Егоркин разъезд | страница 56
— Так ведь война.
— Ну, а война-то зачем?
— Как то есть зачем? — удивился Антон Кондратьевич. — Для покорения.
— А покорение для чего? — не отставал Тырнов.
— Для богатства. Будет земли больше — капиталу прибавится.
— У кого прибавится-то: у нас с тобой или еще у кого?
— Тут, видишь, дело какое… — замялся Антон Кондратьевич. — Тут дело такое…
— Какое?
— А такое. Воины были и будут всегда. Дрался наш люд с татарами, с французами, с турками, с японцами, ну, а теперь на русскую долю выпали немцы. Покрошим их, покажем свое геройство, а потом отдохнем несколько годочков и опять с кем-нибудь сцепимся. Так уж божий свет устроен.
— Ты не виляй, Кондратьевич, а говори — у кого капиталу от войны прибавится? — наседал Тырнов.
— «У кого, у кого». Известно, у кого — у казны.
— А казна чья?
— Известно, чья — казенная.
— А все же, чья?
— Да чего ты вцепился в меня? — Антон Кондратьевич махнул рукой и насупился.
Тырнов улыбнулся:
— А казна-то твоя в руках царя да богатеев. Вот и раскидывай мозгами.

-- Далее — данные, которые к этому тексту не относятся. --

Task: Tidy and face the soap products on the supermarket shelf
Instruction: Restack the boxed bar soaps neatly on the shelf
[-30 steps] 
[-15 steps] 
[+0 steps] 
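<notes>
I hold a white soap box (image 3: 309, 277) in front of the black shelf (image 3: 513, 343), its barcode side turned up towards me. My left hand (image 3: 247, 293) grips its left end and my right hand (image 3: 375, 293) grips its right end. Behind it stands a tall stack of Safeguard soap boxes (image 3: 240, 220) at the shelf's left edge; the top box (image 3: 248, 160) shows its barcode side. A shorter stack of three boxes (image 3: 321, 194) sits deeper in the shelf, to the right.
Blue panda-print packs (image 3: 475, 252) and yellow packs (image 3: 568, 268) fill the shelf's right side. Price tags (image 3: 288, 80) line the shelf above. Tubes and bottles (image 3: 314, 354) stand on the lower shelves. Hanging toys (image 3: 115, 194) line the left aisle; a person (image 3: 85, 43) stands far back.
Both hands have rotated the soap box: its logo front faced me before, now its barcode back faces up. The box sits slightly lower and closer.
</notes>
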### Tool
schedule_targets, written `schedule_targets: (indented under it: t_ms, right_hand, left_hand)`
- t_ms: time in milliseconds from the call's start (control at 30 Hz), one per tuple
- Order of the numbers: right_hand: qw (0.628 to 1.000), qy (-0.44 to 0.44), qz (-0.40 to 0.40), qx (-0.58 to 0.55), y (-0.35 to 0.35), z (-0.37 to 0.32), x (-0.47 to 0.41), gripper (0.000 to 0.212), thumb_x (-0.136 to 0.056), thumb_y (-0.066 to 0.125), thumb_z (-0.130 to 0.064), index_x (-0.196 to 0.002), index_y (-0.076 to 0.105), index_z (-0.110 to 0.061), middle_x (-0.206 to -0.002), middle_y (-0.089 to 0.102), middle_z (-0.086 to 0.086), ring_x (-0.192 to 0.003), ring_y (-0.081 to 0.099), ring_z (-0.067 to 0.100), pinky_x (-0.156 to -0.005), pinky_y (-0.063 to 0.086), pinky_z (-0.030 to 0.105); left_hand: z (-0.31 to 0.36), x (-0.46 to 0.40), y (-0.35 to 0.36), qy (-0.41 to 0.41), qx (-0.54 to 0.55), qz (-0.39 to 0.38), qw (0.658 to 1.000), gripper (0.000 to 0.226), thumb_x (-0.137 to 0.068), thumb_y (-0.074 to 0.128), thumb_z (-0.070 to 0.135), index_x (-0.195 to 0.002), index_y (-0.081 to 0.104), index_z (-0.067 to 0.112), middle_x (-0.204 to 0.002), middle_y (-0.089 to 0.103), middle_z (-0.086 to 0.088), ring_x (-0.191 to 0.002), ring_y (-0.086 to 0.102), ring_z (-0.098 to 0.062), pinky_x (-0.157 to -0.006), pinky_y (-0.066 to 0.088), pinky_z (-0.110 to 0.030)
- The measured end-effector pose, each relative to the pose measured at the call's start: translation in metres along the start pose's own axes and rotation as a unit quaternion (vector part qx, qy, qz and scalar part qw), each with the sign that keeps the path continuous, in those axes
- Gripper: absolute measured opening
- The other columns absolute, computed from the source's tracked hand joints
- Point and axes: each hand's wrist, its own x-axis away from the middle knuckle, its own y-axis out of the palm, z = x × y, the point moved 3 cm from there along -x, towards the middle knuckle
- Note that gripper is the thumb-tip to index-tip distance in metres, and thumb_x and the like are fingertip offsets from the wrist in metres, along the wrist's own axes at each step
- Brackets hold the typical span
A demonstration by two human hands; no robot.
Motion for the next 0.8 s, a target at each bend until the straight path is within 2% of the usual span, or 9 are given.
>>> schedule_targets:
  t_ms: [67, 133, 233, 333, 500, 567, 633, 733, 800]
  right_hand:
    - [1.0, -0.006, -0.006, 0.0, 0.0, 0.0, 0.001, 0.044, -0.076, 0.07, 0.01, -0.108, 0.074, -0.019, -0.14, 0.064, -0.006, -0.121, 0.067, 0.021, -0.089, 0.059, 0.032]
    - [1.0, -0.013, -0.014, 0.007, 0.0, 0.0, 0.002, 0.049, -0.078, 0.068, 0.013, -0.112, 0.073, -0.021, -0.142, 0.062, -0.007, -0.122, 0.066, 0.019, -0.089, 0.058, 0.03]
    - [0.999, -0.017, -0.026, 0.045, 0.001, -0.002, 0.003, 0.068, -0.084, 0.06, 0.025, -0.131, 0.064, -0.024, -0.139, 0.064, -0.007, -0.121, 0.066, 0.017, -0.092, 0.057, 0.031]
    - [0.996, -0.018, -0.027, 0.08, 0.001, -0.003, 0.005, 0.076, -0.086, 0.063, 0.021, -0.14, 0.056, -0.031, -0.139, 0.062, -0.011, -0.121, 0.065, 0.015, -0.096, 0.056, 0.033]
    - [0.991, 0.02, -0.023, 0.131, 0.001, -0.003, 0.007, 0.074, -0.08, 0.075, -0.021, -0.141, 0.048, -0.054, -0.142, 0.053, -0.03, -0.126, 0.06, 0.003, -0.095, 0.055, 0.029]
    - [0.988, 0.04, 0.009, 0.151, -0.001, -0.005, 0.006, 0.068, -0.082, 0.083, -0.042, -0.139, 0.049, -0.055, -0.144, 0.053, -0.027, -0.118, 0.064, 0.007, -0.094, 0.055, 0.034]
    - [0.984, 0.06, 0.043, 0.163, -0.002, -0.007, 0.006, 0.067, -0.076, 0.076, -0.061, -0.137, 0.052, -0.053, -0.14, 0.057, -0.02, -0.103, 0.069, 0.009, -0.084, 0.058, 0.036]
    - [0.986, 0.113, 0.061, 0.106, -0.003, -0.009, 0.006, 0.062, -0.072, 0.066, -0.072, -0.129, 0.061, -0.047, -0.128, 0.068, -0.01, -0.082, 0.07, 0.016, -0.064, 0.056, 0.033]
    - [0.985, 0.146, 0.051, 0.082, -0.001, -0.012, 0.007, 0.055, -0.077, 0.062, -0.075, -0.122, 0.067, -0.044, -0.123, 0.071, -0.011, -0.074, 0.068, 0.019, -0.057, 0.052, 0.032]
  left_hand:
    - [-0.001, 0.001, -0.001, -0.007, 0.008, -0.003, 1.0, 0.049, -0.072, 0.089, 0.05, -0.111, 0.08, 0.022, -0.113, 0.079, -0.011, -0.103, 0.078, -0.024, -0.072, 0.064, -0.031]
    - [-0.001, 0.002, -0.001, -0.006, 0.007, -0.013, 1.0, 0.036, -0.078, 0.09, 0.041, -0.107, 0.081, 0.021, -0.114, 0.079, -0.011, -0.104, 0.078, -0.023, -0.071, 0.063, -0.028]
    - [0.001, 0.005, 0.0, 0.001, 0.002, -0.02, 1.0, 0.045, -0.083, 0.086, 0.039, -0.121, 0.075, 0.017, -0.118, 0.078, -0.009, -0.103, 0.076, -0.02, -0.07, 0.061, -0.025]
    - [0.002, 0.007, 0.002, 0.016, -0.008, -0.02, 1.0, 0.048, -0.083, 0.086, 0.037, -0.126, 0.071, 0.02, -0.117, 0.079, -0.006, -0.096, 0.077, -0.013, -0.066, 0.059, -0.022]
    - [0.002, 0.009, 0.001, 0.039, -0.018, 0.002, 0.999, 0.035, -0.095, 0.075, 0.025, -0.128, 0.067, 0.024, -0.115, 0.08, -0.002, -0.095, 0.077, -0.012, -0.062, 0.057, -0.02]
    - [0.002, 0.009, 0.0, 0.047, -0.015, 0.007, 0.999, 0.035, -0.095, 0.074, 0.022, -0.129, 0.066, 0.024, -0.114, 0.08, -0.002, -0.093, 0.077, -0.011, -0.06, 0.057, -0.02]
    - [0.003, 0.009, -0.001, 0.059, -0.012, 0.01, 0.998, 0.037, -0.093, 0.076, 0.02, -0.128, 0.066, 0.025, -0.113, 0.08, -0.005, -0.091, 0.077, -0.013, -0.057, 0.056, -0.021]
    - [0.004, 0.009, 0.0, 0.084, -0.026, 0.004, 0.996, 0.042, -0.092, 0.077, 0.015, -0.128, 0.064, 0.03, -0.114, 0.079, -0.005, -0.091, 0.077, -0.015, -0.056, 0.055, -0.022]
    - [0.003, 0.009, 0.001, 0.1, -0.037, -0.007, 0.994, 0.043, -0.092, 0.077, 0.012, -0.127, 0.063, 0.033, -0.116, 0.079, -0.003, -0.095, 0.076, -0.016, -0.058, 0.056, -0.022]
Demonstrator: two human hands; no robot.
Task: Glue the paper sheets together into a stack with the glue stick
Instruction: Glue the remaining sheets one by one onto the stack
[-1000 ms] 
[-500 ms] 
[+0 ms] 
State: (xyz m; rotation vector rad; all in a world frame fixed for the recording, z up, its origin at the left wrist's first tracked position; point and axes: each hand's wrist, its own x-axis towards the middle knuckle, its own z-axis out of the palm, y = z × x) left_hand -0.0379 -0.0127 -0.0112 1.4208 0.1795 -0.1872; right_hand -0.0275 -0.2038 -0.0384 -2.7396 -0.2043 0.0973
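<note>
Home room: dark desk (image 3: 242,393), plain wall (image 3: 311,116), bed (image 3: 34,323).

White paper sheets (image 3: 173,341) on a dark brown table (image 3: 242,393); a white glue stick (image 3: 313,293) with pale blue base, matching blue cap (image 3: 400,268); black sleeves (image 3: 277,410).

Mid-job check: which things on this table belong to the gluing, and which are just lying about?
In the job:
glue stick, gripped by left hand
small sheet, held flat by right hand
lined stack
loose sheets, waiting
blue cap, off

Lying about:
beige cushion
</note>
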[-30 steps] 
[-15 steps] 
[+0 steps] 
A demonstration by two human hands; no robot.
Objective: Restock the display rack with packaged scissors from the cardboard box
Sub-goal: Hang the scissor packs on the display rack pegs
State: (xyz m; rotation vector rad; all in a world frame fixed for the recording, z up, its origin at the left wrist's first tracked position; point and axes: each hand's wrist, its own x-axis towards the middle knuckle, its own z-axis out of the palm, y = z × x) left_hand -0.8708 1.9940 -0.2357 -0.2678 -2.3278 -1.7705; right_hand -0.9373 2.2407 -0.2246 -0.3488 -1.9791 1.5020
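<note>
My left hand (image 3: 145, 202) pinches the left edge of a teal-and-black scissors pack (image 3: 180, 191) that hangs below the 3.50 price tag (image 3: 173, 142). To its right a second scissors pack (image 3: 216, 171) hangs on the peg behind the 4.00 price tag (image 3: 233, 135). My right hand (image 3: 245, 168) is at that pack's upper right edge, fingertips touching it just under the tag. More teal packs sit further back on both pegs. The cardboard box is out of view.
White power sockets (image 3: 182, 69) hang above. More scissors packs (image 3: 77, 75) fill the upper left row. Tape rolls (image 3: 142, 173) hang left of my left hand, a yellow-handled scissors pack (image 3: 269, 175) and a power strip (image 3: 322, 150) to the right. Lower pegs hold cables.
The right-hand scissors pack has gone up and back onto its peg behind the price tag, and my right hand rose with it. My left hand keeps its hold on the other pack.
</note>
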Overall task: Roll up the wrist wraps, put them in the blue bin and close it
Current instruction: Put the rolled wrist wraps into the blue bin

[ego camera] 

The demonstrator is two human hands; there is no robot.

Но Антон Кондратьевич не стал «раскидывать мозгами», а продолжал доказывать свое.
Егорка понял, что Антону Кондратьевичу очень хочется того же, что хотелось Егорке, — наколошматить немцам, а вот отец и дяденька Тырнов почему-то этого не хотели.
Когда спор немного утих, отец достал из кармана письмо:
— Послушайте, что нам пишет Никита Аверьянович. Это письмо кинул мне из вагона какой-то солдат.
«Здравствуйте, земляки!
Пишу вам обчее письмо первый и, может быть, последний раз. Сидим мы в окопах всю зиму, обовшивели все, как шелудивые черти, обземлились, и пахнет от нас мертвечиной. Пуляем мы в них, они в нас, и не видим ни конца ни краю. Одним словом, живем хуже кротов. Над кротами хоть смерть не кружится, а над нами кружится. Побывал два раза в госпитале. Первый раз врезался в мягкое место осколок от снаряда, а другой раз прострелили навылет икру. Там и там затянуло.
Дорогие земляки! Прошу вас — выручайте. Жена писала мне, что ей с ребятишками очень туго приходится из-за топлива — замерзает. Если не забыли меня, помогите, чем можете, шпалами там гнилыми или еще чем-нибудь. Бог даст, вернусь — рассчитаюсь.
Ну, вот пока и все. Всем вам низкий поклон.
Никита Аверьянович Шатров».
Складывая письмо, отец спросил:
— Что делать будем?
— Тут дело ясное, — сказал Антон Кондратьевич, — нужно уломать мастера. Неужели он не посочувствует и не выделит сколько-нибудь шпал?
— Нет, не посочувствовал, — ответил отец. — Я уже был у него с этим письмом. Он сказал: «Нельзя, начальство не разрешает».